# [Required action]
No pictures belong in the result; set down exactly the lines from the one containing "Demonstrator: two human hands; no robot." through the final line of the listing, and nothing more.

# [Dataset section]

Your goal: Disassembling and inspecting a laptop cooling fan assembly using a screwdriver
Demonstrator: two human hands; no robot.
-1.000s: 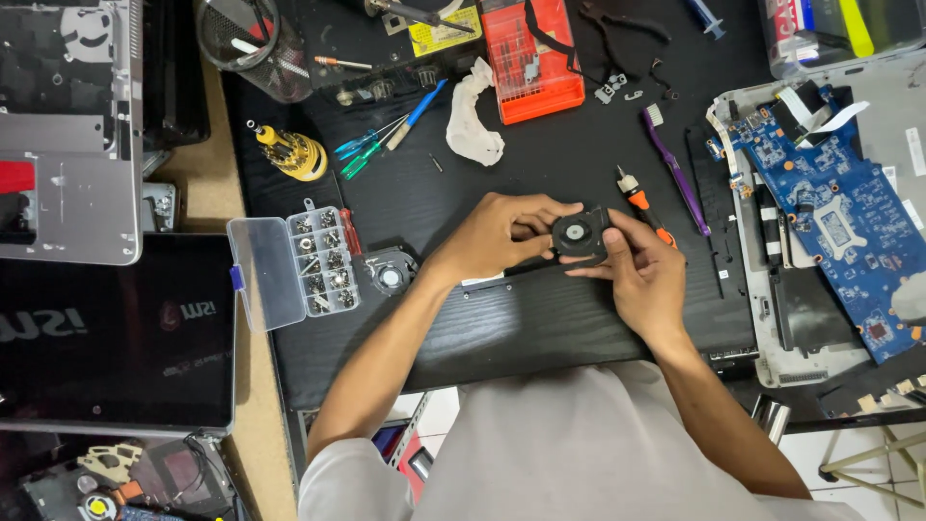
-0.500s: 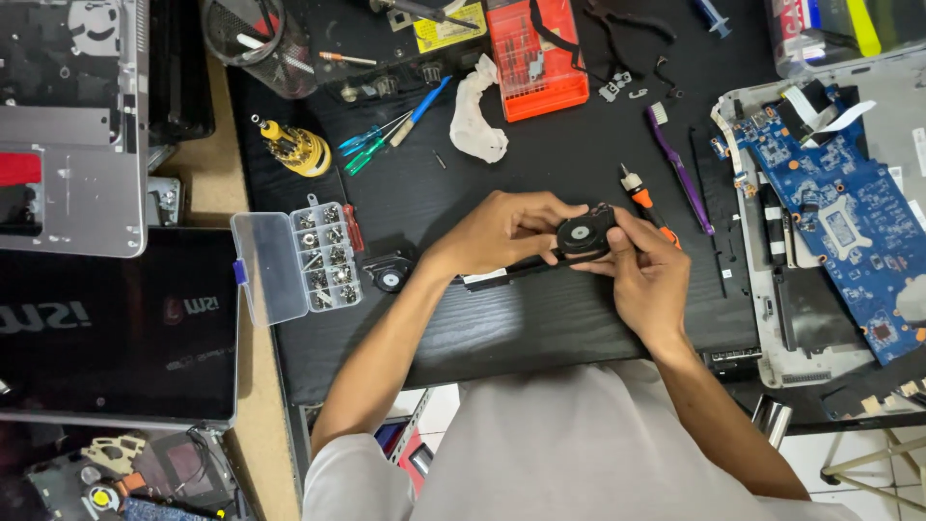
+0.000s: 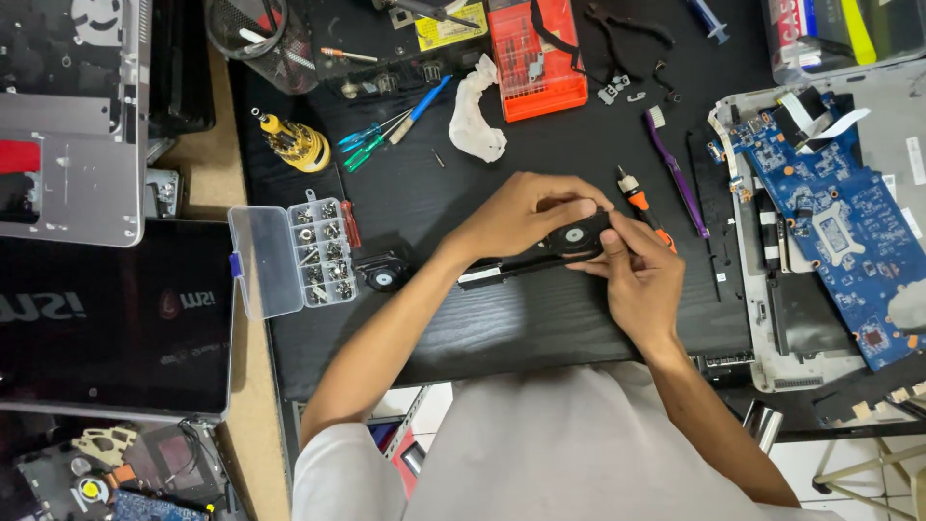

# [Reply to the exercise]
Demonstrator: two human hands; no robot.
-1.000s: 
-0.500s: 
+0.000s: 

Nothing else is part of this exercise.